Sajatovic Martha, Ramirez Luis F, Fuentes-Casiano Edna, Cage Jamie, Tatsuoka Curtis, Aebi Michelle E, Bukach Ashley, Cassidy Kristin A, Levin Jennifer B
From the *Department of Psychiatry, W. O. Walker Center; and †Department of Neurology, University Hospitals Cleveland Medical Center and Case Western Reserve University, Cleveland, OH.
J Clin Psychopharmacol. 2017 Dec;37(6):702-707. doi: 10.1097/JCP.0000000000000778.
Long-acting injectable antipsychotics (LAI) can optimize adherence for high-risk serious mental illness (SMI). This customized adherence-enhancement approach delivered by social worker interventionists was combined with LAI (CAE-L) of paliperidone palmitate for homeless, poorly adherent individuals with SMI.

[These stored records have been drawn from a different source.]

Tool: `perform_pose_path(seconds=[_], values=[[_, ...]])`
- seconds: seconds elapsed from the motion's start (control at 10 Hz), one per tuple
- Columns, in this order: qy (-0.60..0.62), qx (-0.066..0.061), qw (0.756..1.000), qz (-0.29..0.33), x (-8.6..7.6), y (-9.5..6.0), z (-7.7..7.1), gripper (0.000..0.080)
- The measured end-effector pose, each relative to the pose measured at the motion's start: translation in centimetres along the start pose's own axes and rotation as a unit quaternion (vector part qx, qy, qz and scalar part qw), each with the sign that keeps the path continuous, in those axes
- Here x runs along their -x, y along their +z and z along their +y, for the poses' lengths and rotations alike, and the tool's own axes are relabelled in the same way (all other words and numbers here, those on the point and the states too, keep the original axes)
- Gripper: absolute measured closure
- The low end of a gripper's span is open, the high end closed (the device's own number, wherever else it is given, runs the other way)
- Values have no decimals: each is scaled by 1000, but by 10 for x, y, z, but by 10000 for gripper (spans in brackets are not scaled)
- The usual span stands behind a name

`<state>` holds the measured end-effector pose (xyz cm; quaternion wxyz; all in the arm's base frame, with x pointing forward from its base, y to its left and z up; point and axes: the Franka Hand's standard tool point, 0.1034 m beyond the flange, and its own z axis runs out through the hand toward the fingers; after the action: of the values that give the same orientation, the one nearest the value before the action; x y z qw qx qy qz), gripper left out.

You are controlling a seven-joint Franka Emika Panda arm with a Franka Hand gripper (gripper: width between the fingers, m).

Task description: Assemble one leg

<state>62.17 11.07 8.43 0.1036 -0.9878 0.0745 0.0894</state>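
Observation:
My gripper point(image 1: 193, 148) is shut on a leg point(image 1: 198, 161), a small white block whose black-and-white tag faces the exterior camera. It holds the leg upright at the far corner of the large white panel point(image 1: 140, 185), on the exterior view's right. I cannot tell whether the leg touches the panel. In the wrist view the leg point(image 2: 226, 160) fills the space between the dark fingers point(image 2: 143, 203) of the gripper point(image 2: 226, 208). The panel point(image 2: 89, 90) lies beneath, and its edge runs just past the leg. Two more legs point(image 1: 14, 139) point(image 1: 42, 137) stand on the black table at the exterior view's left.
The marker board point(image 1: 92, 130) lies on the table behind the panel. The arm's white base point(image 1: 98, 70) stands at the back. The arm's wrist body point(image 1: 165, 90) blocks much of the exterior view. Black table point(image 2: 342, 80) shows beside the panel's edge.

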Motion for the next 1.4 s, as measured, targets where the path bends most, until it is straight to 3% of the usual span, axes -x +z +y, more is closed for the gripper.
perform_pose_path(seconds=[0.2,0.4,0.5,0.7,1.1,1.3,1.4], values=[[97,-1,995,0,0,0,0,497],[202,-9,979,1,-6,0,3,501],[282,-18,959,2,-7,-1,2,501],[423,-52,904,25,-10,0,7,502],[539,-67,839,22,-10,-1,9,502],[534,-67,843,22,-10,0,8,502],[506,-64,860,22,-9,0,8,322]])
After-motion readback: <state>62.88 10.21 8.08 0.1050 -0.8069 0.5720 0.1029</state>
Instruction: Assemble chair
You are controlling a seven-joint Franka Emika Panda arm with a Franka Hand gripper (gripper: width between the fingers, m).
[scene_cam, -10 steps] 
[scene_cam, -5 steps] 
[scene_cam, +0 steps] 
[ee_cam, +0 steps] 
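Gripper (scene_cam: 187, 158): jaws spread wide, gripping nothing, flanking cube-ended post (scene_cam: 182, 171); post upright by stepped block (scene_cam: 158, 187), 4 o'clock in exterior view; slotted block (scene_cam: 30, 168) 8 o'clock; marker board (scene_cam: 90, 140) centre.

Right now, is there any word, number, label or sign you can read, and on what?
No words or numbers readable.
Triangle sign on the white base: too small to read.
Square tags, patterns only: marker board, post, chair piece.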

This 6-month prospective, uncontrolled trial of CAE-L in 30 recently homeless individuals with SMI assessed adherence using the Tablets Routine Questionnaire, injection frequency, and SMI symptoms measured by the Positive and Negative Syndrome Scale, Brief Psychiatric Rating Scale, and Clinical Global Impressions. The Social and Occupational Functioning Assessment Scale measured social function. Standardized scales assessed extrapyramidal effects.
Patients' mean age was 43.6 (SD, 9.53) years, and they were mainly minorities (86.7% African American) and single/never married (72.4%). Rate of substance abuse within the past year was 40.0%, and rate of incarceration within the past 6 months was 32.1%. Four participants (13.3%) terminated the study prematurely. Customized adherence enhancement + LAI was associated with good adherence to LAI (92.9%) and improved adherence with oral drug as measured by Tablets Routine Questionnaire (P = 0.02). There were significant improvements in Positive and Negative Syndrome Scale (P < 0.01), Brief Psychiatric Rating Scale (P < 0.001), Clinical Global Impressions (P = 0.003), and Social and Occupational Functioning Assessment Scale (P = 0.005). There were no significant extrapyramidal effects.
While findings must be tempered by the methodological limitations, CAE-L seems associated with multiple domains of improvement in homeless/recently homeless individuals with SMI. Adverse effects limit tolerability in some individuals, and not all will remain engaged. However, LAI combined with a patient-centered behavioral approach can improve outcomes for some high-risk individuals with SMI.
长效注射用抗精神病药物(LAI)可优化高危严重精神疾病(SMI)患者的依从性。由社会工作干预者提供的这种定制化依从性增强方法与棕榈酸帕利哌酮的长效注射用抗精神病药物(CAE-L)相结合,用于患有严重精神疾病且无家可归、依从性差的个体。
这项针对30名近期无家可归的严重精神疾病患者进行的CAE-L为期6个月的前瞻性、非对照试验,使用片剂常规问卷、注射频率以及通过阳性和阴性症状量表、简明精神病评定量表和临床总体印象量表测量的严重精神疾病症状来评估依从性。社会和职业功能评估量表用于测量社会功能。标准化量表用于评估锥体外系效应。
患者的平均年龄为43.6(标准差,9.53)岁,主要为少数族裔(86.7%为非裔美国人),且单身/从未结婚(72.4%)。过去一年的药物滥用率为40.0%,过去6个月的监禁率为32.1%。四名参与者(13.3%)提前终止了研究。定制化依从性增强 + 长效注射用抗精神病药物与良好的长效注射用抗精神病药物依从性(92.9%)相关,并且通过片剂常规问卷测量显示口服药物依从性有所改善(P = 0.02)。阳性和阴性症状量表(P < 0.01)、简明精神病评定量表(P < 0.001)、临床总体印象量表(P = 0.003)和社会和职业功能评估量表(P = 0.005)均有显著改善。未发现显著的锥体外系效应。
尽管研究结果必须考虑到方法学上的局限性,但CAE-L似乎与患有严重精神疾病的无家可归/近期无家可归个体的多个改善领域相关。不良反应限制了部分个体的耐受性,并非所有人都会持续参与。然而,长效注射用抗精神病药物与以患者为中心的行为方法相结合可以改善一些高危严重精神疾病患者的治疗效果。